_WHAT TO PRODUCE_. Return precisely the opening lines of the listing below, ending with the line that contains "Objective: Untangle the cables".

------------------------

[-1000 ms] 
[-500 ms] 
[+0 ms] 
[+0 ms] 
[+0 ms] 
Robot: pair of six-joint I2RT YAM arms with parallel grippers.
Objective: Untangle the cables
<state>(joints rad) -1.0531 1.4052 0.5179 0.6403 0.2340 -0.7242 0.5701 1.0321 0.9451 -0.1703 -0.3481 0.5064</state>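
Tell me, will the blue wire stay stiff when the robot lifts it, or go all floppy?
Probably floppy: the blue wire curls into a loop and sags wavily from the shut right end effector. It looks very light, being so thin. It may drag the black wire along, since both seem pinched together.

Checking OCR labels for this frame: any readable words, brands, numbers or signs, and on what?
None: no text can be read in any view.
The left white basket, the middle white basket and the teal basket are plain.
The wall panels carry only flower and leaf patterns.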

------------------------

_RESPONSE_.
[-1000 ms] 
[-500 ms] 
[+0 ms] 
[+0 ms] 
[+0 ms] 
Robot: pair of six-joint I2RT YAM arms with parallel grippers.
Objective: Untangle the cables

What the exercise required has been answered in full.